Outcomes and a prognostic classifier in patients with microsatellite instability-high metastatic gastric cancer receiving PD-1 blockade.

Subgroup analyses of randomized trials suggest the superiority of immune checkpoint inhibitor-based therapy over chemotherapy in patients with mismatch-repair deficient (dMMR) and/or microsatellite instability-high (MSI-high) advanced gastric or gastroesophageal junction adenocarcinoma. However, these subgroups are small and studies examining prognostic features within dMMR/MSI-high patients are lacking. We conducted an international cohort study at tertiary cancer centers and collected baseline clinicopathologic features of patients with dMMR/MSI-high metastatic or unresectable gastric cancer treated with anti-programmed cell death protein-1 (PD-1)-based therapies. The adjusted HRs of variables significantly associated with overall survival (OS) were used to develop a prognostic score. One hundred and thirty patients were included. At a median follow-up of 25.1 months, the median progression-free survival (PFS) was 30.3 months (95% CI: 20.4 to NA) and 2-year PFS rate was 56% (95% CI: 48% to 66%). Median OS was of 62.5 months (95% CI: 28.4 to NA) and 2-year OS rate was 63% (95% CI: 55% to 73%).
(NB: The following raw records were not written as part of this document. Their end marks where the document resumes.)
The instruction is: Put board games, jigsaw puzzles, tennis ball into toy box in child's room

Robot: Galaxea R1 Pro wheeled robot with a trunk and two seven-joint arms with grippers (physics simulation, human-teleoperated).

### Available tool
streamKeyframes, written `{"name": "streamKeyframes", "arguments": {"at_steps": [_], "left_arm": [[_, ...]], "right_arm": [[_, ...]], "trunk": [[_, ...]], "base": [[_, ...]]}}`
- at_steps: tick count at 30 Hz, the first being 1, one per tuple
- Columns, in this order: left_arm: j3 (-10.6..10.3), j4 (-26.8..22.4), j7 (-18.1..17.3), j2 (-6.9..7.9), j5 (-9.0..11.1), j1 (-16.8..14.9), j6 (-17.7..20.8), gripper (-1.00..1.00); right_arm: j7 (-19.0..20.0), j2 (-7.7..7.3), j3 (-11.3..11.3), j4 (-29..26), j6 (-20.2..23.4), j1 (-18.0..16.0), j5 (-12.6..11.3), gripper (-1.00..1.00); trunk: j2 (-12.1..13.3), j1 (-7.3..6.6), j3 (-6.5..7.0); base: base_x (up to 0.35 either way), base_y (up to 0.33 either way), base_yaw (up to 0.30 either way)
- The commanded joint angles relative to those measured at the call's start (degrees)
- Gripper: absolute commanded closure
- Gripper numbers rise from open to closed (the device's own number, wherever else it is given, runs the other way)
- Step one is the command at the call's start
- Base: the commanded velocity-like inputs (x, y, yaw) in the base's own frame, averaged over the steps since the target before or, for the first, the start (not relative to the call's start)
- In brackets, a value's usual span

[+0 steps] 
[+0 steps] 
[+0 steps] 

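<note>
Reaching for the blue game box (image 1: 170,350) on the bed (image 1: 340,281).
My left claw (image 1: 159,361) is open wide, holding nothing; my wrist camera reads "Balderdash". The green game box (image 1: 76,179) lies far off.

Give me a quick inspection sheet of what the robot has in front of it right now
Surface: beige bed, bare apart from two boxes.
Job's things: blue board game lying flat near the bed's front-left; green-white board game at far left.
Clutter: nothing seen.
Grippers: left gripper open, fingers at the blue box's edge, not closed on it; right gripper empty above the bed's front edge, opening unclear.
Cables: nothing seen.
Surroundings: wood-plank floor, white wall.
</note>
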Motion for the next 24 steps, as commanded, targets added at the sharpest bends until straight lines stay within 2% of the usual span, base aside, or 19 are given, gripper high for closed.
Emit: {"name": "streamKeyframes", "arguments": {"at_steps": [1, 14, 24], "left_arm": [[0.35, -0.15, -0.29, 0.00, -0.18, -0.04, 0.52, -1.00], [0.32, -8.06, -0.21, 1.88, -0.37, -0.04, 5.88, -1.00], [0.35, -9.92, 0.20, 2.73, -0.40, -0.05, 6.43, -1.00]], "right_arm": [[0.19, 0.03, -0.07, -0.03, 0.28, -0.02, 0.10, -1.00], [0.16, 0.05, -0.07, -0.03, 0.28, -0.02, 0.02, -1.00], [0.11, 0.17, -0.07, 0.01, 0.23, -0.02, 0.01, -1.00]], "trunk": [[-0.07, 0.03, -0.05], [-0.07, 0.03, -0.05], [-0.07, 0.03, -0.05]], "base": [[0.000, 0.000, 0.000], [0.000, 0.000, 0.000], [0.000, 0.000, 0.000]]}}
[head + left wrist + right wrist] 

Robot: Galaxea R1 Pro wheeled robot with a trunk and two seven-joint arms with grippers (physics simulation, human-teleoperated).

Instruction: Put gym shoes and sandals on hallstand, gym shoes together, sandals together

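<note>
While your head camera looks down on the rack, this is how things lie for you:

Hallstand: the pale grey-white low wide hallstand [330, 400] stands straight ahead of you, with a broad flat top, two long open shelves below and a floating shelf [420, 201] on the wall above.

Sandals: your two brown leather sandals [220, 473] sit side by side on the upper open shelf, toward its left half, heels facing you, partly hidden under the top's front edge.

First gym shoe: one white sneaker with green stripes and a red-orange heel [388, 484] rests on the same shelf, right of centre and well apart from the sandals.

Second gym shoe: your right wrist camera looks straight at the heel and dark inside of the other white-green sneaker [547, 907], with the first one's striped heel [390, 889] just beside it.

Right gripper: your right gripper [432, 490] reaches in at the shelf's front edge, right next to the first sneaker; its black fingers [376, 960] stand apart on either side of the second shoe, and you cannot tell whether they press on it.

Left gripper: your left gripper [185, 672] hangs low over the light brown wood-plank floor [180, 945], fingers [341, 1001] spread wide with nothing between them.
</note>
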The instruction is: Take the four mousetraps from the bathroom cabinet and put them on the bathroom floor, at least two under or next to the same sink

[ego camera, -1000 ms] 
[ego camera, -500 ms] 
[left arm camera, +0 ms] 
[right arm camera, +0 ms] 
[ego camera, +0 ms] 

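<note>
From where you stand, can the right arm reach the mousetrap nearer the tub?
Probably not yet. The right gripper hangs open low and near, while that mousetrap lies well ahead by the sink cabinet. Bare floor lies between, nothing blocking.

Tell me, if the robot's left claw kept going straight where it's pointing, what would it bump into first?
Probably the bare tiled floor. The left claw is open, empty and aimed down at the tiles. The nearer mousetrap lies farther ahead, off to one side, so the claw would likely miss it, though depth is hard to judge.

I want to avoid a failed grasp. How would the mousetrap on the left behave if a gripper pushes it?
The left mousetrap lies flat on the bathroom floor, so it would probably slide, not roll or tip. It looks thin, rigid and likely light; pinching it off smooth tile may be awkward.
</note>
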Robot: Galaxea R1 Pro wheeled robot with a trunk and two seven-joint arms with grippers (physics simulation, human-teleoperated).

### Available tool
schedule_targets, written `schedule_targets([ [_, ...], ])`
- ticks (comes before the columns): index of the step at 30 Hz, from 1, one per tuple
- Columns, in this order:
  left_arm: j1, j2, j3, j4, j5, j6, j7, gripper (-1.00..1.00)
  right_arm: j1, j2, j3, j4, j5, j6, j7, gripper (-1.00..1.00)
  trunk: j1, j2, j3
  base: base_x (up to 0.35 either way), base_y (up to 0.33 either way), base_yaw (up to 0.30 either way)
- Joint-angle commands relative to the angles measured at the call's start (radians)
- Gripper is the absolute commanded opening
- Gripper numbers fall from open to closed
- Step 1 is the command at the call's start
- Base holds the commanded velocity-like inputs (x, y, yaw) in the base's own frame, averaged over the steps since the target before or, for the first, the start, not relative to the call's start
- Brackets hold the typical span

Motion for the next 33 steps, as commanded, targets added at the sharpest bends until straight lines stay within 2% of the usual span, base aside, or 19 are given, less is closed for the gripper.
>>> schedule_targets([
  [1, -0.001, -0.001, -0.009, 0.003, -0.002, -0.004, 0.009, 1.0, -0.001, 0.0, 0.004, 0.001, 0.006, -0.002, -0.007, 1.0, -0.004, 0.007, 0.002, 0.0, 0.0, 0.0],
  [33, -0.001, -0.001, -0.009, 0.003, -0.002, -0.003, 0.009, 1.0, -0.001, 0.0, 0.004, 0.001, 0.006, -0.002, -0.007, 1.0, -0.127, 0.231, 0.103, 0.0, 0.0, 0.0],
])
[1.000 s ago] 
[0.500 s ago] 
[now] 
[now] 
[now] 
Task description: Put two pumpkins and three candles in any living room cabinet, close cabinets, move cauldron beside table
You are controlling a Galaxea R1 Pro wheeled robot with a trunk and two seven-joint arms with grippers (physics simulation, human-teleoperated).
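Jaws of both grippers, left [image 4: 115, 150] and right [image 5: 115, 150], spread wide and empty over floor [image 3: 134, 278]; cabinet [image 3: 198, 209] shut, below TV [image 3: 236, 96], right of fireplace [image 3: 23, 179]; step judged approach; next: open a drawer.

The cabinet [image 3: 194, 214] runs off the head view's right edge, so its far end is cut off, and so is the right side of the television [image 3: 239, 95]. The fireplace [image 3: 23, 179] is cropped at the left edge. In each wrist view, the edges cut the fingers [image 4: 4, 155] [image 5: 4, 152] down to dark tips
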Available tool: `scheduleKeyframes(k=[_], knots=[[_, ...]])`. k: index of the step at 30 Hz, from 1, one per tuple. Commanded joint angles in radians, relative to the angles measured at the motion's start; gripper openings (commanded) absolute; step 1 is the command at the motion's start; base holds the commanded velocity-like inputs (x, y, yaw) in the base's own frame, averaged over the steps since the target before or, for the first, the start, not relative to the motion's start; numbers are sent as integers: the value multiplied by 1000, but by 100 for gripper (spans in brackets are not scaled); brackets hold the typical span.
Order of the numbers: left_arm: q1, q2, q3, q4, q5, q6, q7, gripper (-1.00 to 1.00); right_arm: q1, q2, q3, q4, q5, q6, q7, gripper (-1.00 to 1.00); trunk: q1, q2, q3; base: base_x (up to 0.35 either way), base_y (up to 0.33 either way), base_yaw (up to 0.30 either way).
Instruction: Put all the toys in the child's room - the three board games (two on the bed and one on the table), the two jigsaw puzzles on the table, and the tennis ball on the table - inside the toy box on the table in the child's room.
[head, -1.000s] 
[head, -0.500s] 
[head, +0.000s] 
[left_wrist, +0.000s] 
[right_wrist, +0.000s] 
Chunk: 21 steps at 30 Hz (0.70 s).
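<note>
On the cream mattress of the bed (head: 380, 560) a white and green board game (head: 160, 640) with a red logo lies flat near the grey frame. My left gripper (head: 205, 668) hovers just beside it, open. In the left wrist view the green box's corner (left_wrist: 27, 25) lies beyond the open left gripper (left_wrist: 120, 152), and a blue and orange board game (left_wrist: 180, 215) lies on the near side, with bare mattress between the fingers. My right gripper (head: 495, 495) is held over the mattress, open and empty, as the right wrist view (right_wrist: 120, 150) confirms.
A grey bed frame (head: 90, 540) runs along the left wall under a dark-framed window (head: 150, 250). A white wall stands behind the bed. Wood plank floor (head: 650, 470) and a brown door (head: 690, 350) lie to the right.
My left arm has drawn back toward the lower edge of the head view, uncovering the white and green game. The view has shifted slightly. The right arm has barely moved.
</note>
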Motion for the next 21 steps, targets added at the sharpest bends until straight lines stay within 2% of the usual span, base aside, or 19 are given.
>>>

Among the 103 Response Evaluation Criteria in Solid Tumors-evaluable patients, objective response rate was 66% and disease control rate 87% across lines of therapy. In the multivariable models, Eastern Cooperative Oncology Group Performance Status of 1 or 2, non-resected primary tumor, presence of bone metastases and malignant ascites were independently associated with poorer PFS and OS. These four clinical variables were used to build a three-category (ie, good, intermediate, and poor risk) prognostic score. Compared with patients with good risk, patients with intermediate risk score had numerically inferior PFS and OS (2-year PFS rate: 54.3% versus 74.5%, HR 1.90, 95% CI: 0.99 to 3.66; 2-year OS rate: 66.8% versus 81.2%, HR 1.86, 95% CI: 0.87 to 3.98), whereas patients with poor risk score had significantly inferior PFS and OS (2-year PFS rate: 10.6%, HR 9.65, 95% CI: 4.67 to 19.92; 2-year OS rate: 13.3%, HR 11.93, 95% CI: 5.42 to 26.23). Overall outcomes with anti-PD-1-based therapies are favorable in MSI-high gastroesophageal adenocarcinomas. However, within this overall favorable subgroup a more accurate prognostication using baseline clinical characteristics might identify patients at higher risk of rapid disease progression who may deserve intensified immunotherapy combination strategies.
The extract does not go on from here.